POLITIQUE
11/04/2015 01:09 EDT | Actualisé 11/04/2015 01:09 EDT

Une uniformisation des règles encadrant les associations étudiantes est réclamée

Canadian Press

MONTRÉAL — Malgré le faible degré de réceptivité de la classe politique, le président-directeur général de la Fédération des cégeps, Bernard Tremblay, continue de plaider en faveur d'un meilleur encadrement de la démocratie étudiante.

L'organisation a rencontré le ministre de l'Éducation, François Blais, pour exposer sa position, la semaine dernière. Selon M. Tremblay, la réaction de M. Blais a été plutôt tiède.

Le contraire eut été étonnant, raconte M. Tremblay. Après tout, a-t-il ajouté, le ministre Blais « avait déjà annoncé que le gouvernement ne privilégierait pas cette voie-là en ce moment ».

Les cégeps réclament un meilleur encadrement de la démocratie étudiante depuis le « printemps érable » de 2012, une position qu'elles ont défendue, sans succès, auprès des prédécesseurs de M. Blais, qu'il s'agisse du péquiste Pierre Duchesne ou du libéral Yves Bolduc.

En dépit de la réticence des ministres successifs, Bernard Tremblay continue de croire en la pertinence d'instaurer des « règles claires » auxquelles toutes les associations étudiantes seraient tenues de se soumettre.

M. Tremblay fait observer qu'à l'heure actuelle, les diverses règles « à géométrie variable » entrainent des contestations et des insatisfactions.

Il propose notamment de « prévoir des votes secrets, d'insister sur l'importance d'avoir un minimum de participation et de s'assurer d'avoir une majorité de 50 pour cent plus un pour que ces consultations entraînent des conséquences ».

Il a ajouté que les étudiants soient en mesure de voter périodiquement sur la poursuite d'une grève si sa durée n'a pas été déterminée dès le départ.
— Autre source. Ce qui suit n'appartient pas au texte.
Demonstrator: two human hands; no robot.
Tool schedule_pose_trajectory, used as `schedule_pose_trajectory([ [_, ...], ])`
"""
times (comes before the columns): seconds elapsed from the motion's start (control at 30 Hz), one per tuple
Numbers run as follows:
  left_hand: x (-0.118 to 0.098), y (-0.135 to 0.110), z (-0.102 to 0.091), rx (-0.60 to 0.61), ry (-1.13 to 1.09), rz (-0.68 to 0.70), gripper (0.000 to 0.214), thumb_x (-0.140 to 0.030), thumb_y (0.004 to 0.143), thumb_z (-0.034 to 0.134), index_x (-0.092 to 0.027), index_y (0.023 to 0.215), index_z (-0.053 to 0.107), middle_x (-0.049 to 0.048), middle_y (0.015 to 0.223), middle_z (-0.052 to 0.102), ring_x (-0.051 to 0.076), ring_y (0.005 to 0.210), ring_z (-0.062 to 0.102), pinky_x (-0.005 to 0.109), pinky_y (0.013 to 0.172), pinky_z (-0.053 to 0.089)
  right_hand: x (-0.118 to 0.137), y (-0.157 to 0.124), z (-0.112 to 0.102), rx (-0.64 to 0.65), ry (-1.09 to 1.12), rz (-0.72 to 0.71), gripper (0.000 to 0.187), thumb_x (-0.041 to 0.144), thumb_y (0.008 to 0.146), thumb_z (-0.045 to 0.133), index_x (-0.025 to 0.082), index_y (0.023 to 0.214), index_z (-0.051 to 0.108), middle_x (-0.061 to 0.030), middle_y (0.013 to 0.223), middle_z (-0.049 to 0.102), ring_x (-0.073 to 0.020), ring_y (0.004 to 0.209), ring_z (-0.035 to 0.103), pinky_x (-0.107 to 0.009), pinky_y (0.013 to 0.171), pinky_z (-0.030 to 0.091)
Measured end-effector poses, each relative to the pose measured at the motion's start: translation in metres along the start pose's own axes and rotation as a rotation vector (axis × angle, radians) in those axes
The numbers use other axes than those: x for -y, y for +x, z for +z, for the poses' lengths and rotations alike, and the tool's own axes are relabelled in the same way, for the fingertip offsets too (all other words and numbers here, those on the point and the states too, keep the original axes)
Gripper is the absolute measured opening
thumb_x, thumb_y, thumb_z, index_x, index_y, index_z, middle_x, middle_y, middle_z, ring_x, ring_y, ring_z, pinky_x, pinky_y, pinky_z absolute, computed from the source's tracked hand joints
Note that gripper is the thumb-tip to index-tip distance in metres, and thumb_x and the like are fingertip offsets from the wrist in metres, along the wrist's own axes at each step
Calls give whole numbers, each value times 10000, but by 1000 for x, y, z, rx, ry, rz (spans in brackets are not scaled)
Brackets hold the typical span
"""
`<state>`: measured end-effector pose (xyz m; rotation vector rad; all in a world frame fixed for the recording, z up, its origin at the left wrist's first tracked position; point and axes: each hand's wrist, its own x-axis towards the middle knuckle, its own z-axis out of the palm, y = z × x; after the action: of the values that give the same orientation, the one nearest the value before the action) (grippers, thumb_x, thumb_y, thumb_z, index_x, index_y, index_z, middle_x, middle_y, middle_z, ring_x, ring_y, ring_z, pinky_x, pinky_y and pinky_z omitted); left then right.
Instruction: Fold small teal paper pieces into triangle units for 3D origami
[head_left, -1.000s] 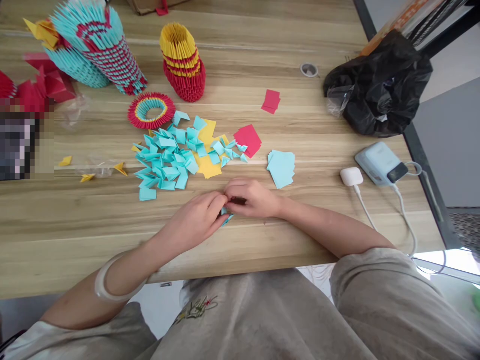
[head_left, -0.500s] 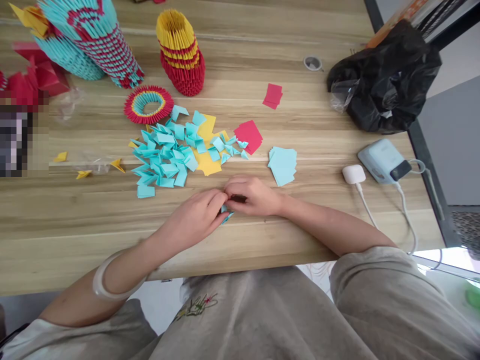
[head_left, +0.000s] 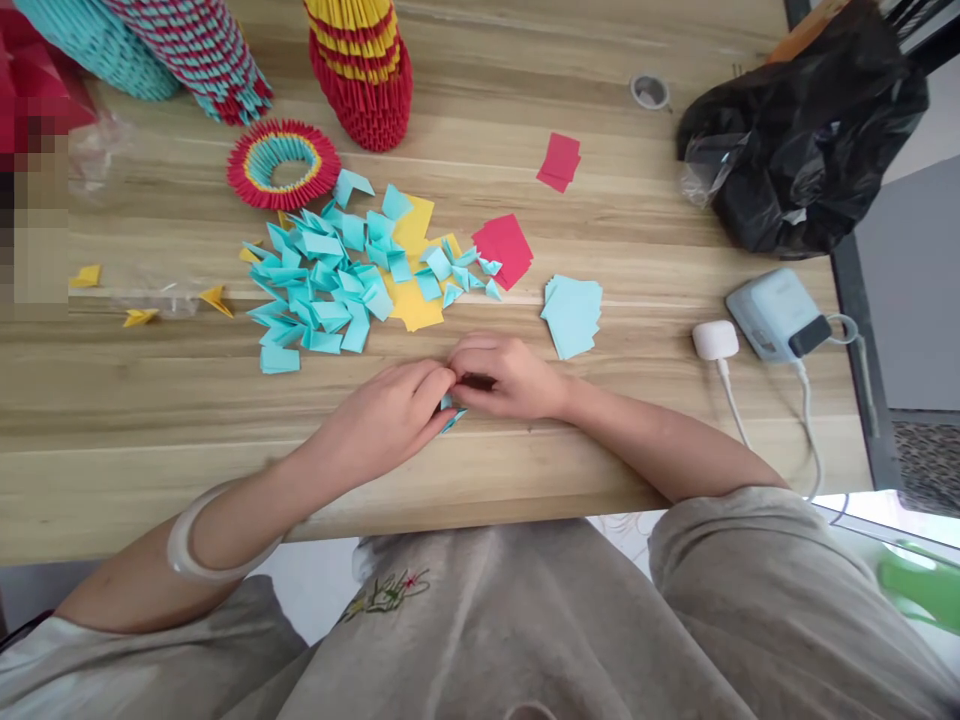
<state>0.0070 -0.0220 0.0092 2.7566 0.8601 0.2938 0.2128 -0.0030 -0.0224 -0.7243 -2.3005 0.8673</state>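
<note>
Low in the middle of the table, my left hand [head_left: 397, 410] and my right hand [head_left: 510, 378] meet, fingertips pinched together. Both are closed on a small piece of light-blue folded paper [head_left: 452, 415]; most of it is hidden under the fingers. Just beyond them lies a heap of light-blue folded paper pieces [head_left: 322, 275], several of them small pointed triangles at its right end. Yellow paper sheets [head_left: 416, 305] show under the heap. A stack of light-blue paper slips [head_left: 572, 317] lies right of my right hand, with red paper slips [head_left: 504, 250] farther back.
A red, yellow and blue paper ring [head_left: 322, 165] lies behind the heap, near a red-and-yellow paper vase [head_left: 367, 90] and a blue-and-red paper model [head_left: 202, 60]. On the right are a black plastic bag [head_left: 810, 140], a power bank [head_left: 776, 312] and a white charger [head_left: 715, 341] with cables.
The view has shifted, so the table's things sit higher in the picture. My hands keep the same pinch on the folded paper, with little visible movement.
</note>
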Motion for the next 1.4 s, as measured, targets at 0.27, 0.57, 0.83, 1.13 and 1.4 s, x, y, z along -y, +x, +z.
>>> schedule_pose_trajectory([
  [0.27,0,0,-1,16,14,-3,152,-267,961,466,-125,990,514,78,896,609,240,818,629,329,676,497,-1,-1,0,9,-5,11,163,203,902,495,128,768,548,-28,761,562,-89,732,500,-202,699,414],
  [0.57,-1,2,-3,8,7,6,146,-257,966,457,-123,963,516,80,887,610,236,819,626,324,685,487,-1,-2,1,5,13,29,148,192,891,501,127,768,553,-35,784,572,-93,748,513,-208,708,422],
  [0.83,-1,1,-3,7,11,4,167,-260,976,431,-121,974,523,84,891,613,232,824,623,322,696,482,-2,-2,0,24,5,29,167,216,913,477,131,782,537,-39,795,570,-95,755,504,-212,714,420],
  [1.13,-2,1,-3,44,-6,-18,175,-256,964,458,-109,1007,540,104,932,624,256,864,629,341,711,486,-1,-2,0,1,-9,9,157,192,903,485,136,762,524,-29,771,557,-89,734,489,-205,693,409],
  [1.4,-2,1,-4,59,-1,-29,183,-256,964,450,-109,1014,547,118,963,630,268,888,633,353,722,497,-2,-2,1,16,-14,9,158,199,915,483,133,780,534,-34,786,567,-92,752,503,-213,715,423],
])
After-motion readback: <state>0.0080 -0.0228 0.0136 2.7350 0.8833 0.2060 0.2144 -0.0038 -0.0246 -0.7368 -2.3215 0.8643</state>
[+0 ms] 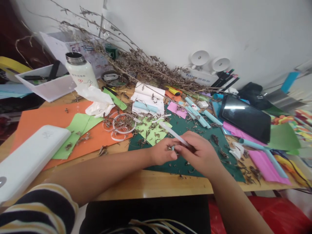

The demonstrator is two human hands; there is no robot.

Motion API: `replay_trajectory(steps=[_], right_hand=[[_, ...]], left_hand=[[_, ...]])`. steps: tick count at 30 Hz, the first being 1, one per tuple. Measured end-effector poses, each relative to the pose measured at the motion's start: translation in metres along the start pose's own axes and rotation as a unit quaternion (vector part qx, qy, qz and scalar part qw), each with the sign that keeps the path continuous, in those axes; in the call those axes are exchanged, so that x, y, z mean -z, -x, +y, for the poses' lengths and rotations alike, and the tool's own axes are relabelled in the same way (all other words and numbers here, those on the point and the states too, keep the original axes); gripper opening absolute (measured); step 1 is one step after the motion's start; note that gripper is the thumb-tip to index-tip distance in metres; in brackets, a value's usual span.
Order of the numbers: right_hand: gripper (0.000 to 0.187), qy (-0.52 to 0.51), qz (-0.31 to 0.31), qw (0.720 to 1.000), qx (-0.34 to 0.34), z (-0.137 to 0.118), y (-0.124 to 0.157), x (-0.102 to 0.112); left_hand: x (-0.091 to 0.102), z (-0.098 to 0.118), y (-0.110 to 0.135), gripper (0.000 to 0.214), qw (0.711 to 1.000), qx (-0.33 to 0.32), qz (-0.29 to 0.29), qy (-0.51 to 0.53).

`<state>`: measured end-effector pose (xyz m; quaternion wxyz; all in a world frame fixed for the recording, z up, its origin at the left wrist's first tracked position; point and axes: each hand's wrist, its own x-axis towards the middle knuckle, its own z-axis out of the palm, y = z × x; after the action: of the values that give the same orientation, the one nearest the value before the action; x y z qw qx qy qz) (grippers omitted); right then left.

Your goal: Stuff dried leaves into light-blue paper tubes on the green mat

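Note:
My right hand [201, 154] is closed around a translucent white stick [170, 130], whose far end points up and left over the paper. Against it, at the front edge of a dark green sheet [158, 165], my left hand [163, 152] is closed. Dried leaf bits and a speck of pale blue show between the two hands; what the left fingers grip is mostly hidden. Just beyond lies a light green paper [153, 131] strewn with crumbled dry leaves. Left of it, a roll of white tape [124, 123] rests on an orange sheet [29, 130].
Long dried branches [151, 68] lean across the back. A bottle without a lid [81, 71] stands beside a white box [46, 89]. Pale blue paper rolls [197, 117], a black phone [246, 120] and pink paper [265, 165] lie right. A white power bank [34, 159] is near left.

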<state>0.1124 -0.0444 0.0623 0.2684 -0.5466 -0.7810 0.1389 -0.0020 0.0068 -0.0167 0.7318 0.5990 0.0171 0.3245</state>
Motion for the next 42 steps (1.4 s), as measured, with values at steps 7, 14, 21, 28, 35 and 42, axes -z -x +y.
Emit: replay_trajectory(steps=[7, 14, 21, 28, 35, 42], right_hand=[[0.007, -0.034, -0.002, 0.999, 0.015, 0.004, 0.004, 0.001], [0.018, 0.065, 0.012, 0.988, 0.141, 0.007, 0.012, 0.006], [0.023, 0.224, -0.072, 0.959, 0.156, 0.0, 0.017, 0.013], [0.033, 0.181, -0.109, 0.974, 0.077, -0.001, 0.032, 0.013], [0.05, 0.154, 0.144, 0.971, -0.109, 0.047, 0.087, 0.012], [0.039, 0.289, 0.107, 0.941, -0.14, 0.094, 0.086, -0.013]], left_hand=[[0.0, -0.004, -0.001, 0.067, 0.997, 0.066, 0.015, 0.04], [0.0, 0.005, -0.002, 0.054, 0.995, 0.097, 0.009, 0.008], [0.003, 0.008, -0.001, 0.049, 0.996, 0.089, -0.013, -0.02], [0.002, 0.017, -0.002, 0.045, 0.993, 0.083, -0.017, -0.083], [-0.001, 0.016, -0.001, 0.05, 0.996, 0.033, -0.021, -0.077], [-0.015, 0.052, -0.006, 0.029, 0.998, -0.014, 0.037, -0.043]])
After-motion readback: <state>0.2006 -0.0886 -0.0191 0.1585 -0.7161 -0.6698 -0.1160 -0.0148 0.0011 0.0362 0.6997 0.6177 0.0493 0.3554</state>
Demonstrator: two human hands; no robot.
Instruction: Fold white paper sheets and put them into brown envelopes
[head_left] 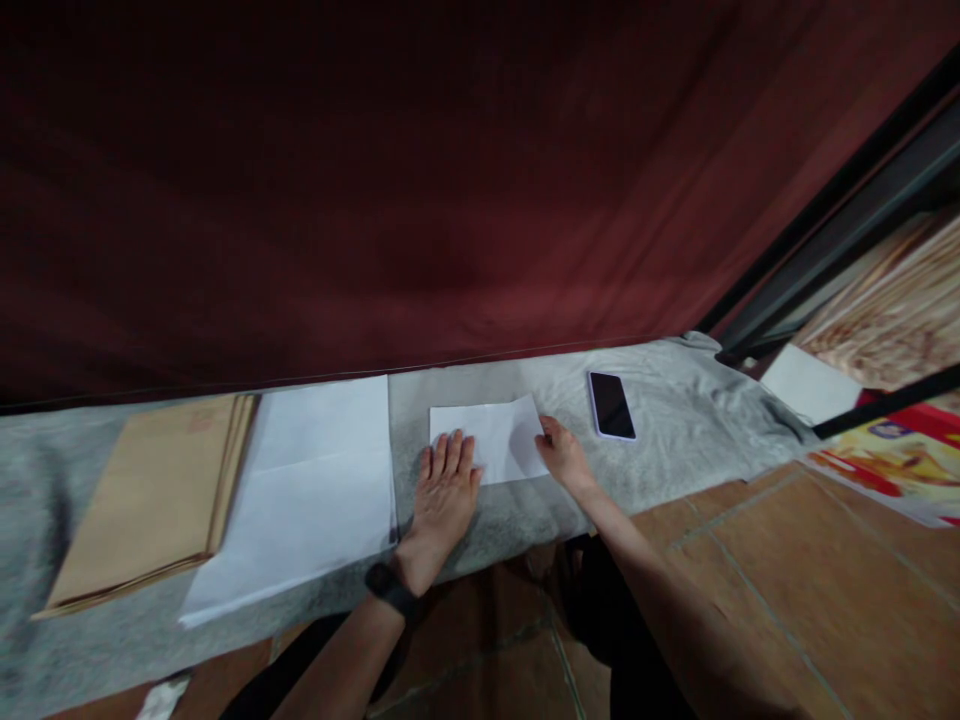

« Le flou actuel ne sert vraiment personne. On constate des pratiques qui sont différentes d'un cégep à l'autre et qui sont, par conséquent, questionnées par les gens. Le fait d'avoir un processus clair, reconnu faciliterait l'adhésion de tous » aux décisions des associations étudiantes, a-t-il fait valoir.

Bernard Tremblay a ajouté que ces organisations gagneraient en légitimité si elles respectaient toutes les mêmes lignes de conduite.

Pour étayer son point de vue, il a dressé un parallèle avec la scène politique.

« Quand on parle de la démocratie parlementaire, on n'a pas des règles différentes pour élire les députés en fonction de [la réalité de] chacune des circonscriptions, on a un régime qui est uniforme, tout le monde y adhère et en reconnaît la légitimité », a-t-il illustré.